3. The system as described in claim 1 or 2, characterized in that, The step of determining control commands based on the wastewater treatment data and wastewater treatment targets includes: Obtain wastewater treatment targets; Based on the wastewater treatment data, the wastewater treatment target, and the control command, a prompt word is generated. The control command generation model is used to reason about the wastewater treatment data and the wastewater treatment target to obtain the operating condition type that needs to be adjusted to achieve the wastewater treatment target. The control command is then obtained and output by calling the mechanism formula / rule related to the operating condition type in the mechanism formula library. The control command generation prompt word is used to guide the control command generation model to output the control command.

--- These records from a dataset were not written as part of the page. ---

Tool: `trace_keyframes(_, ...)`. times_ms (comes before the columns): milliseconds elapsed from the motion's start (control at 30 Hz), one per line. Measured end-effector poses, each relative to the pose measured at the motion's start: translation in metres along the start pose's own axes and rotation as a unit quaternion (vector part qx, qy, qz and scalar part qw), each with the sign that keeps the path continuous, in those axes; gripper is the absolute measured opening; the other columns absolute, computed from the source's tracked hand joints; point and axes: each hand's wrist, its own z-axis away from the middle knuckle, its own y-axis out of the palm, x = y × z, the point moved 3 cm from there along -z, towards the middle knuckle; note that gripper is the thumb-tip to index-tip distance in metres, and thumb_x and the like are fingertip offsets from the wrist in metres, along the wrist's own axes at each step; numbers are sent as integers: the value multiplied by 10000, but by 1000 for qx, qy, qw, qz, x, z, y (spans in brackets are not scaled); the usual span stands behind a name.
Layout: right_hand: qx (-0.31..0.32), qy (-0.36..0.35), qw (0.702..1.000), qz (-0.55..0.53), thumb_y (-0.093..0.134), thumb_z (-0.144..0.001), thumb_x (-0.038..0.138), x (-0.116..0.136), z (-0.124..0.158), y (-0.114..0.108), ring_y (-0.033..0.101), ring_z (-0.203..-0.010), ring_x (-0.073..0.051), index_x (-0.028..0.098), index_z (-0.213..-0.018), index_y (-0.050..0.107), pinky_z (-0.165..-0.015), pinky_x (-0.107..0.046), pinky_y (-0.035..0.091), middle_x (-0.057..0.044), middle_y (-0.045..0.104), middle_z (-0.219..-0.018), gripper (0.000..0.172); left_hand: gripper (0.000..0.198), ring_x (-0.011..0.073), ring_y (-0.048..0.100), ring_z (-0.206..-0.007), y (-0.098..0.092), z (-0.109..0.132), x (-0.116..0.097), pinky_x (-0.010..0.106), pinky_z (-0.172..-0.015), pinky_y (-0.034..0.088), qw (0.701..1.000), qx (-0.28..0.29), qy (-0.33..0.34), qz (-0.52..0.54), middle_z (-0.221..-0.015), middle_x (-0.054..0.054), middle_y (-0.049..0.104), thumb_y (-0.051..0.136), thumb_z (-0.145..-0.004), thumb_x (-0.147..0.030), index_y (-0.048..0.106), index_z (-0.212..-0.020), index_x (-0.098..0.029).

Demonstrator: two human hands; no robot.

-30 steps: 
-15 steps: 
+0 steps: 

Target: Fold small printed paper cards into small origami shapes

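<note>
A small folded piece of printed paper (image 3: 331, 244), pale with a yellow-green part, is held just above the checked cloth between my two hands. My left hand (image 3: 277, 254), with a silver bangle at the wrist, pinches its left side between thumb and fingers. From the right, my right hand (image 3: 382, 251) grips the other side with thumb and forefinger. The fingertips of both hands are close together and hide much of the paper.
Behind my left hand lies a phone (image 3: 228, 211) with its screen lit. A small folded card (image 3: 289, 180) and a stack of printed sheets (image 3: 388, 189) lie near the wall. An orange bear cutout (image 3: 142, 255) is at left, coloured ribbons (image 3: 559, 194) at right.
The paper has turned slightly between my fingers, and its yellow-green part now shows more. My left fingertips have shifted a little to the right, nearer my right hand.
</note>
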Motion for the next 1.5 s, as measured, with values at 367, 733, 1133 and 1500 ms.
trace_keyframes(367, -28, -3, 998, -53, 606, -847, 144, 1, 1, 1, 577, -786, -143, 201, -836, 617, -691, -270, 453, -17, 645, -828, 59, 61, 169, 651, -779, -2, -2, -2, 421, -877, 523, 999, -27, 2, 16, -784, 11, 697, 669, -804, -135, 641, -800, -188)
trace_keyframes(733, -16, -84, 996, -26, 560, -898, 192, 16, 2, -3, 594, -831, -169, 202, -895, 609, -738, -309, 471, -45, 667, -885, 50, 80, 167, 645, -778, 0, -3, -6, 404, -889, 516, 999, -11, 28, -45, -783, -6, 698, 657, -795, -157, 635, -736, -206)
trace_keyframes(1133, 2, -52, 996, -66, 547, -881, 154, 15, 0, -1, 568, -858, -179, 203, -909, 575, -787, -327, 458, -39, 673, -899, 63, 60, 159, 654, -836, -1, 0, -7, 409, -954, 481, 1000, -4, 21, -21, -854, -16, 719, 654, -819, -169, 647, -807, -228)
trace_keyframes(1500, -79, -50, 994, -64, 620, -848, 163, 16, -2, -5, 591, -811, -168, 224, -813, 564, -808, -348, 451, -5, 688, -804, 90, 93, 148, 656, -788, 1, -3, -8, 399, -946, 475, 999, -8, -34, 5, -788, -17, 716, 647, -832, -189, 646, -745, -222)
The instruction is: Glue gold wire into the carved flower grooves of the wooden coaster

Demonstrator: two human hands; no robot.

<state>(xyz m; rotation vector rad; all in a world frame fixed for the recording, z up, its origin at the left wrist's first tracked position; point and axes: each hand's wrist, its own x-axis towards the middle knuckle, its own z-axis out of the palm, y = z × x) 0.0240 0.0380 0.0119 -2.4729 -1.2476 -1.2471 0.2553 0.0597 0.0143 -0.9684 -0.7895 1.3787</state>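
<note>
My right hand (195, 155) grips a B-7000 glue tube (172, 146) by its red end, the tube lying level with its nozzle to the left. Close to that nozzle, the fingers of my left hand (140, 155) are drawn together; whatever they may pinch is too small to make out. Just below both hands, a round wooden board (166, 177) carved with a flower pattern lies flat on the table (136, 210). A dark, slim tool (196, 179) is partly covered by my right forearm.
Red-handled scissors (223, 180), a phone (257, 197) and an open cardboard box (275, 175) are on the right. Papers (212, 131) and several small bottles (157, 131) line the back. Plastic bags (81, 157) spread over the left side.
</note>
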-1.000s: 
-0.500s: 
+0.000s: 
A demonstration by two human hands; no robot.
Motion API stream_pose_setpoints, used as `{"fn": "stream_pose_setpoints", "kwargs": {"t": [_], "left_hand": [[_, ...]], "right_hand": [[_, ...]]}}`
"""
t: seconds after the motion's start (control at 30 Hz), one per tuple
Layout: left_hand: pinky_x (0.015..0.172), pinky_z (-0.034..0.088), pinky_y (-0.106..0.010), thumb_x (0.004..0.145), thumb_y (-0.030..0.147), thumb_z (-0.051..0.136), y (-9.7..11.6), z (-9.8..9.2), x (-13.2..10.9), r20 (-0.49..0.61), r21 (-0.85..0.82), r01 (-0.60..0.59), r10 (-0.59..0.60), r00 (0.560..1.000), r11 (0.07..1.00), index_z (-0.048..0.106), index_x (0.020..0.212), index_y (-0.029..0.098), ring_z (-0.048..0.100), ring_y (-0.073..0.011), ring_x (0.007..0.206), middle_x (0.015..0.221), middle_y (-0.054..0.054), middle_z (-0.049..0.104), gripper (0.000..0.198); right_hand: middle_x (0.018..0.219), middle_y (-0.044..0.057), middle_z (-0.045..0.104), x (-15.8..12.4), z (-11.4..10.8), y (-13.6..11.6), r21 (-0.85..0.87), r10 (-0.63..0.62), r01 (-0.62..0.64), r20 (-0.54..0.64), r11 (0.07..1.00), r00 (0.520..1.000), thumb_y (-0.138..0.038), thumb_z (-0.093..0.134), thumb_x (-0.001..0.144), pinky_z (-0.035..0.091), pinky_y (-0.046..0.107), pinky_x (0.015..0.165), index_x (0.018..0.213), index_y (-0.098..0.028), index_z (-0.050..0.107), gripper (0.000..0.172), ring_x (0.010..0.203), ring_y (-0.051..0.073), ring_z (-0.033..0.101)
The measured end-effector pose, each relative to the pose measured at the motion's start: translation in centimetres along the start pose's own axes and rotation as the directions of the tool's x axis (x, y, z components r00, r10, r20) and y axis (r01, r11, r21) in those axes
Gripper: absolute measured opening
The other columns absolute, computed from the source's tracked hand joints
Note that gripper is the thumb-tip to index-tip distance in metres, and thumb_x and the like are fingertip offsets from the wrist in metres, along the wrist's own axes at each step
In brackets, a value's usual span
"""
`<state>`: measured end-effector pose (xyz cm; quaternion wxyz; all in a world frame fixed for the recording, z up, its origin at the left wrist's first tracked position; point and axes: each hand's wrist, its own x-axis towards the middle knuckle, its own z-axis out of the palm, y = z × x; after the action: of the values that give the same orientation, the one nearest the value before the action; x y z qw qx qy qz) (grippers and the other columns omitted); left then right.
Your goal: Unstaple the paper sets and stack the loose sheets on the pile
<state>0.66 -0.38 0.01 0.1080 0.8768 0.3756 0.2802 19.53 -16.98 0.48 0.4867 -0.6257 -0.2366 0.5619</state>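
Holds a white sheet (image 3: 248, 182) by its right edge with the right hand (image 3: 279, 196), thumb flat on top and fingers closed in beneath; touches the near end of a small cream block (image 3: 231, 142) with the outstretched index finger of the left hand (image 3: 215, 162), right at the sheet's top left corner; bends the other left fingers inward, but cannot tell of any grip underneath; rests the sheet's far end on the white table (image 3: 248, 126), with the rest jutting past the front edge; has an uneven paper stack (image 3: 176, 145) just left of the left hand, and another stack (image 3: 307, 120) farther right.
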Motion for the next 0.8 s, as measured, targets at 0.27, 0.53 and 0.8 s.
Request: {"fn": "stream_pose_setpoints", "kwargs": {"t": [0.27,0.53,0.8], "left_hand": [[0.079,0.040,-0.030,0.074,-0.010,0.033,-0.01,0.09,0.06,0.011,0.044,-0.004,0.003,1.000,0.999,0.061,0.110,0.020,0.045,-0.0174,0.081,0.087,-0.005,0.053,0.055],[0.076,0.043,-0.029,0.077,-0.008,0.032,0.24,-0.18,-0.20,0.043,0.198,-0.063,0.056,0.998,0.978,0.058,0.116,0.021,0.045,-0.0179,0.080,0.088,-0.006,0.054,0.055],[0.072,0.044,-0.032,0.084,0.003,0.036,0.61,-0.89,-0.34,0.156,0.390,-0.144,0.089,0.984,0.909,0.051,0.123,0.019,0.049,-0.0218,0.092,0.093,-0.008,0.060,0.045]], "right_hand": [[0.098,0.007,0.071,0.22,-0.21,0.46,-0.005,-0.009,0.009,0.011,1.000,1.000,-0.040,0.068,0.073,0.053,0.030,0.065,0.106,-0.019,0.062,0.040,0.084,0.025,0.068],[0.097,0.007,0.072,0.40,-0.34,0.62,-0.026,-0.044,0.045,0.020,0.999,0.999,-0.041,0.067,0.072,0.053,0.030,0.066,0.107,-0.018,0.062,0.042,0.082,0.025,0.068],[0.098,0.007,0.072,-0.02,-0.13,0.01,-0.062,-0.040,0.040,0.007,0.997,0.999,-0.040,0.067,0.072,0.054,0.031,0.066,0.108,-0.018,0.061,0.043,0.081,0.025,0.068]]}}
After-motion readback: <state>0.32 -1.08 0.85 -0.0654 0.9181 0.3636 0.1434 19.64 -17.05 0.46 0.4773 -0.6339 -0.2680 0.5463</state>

4. The system as described in claim 3, characterized in that, The operating conditions include toxic shock, adsorption saturation trend, membrane fouling risk, and insufficient dissolved oxygen. The mechanism formula library includes mechanism models / rules related to operating condition types.
5. The system as described in claim 1, characterized in that, The system also includes a target distribution module; The target distribution module is used to distribute wastewater treatment targets.
6. The system as described in claim 1, characterized in that, The goal of the wastewater treatment is to improve the stability of the effluent quality or to enter an energy-saving mode. The wastewater treatment data includes process parameters, equipment status, and water quality data. The control commands include process parameter adjustment commands and equipment control commands.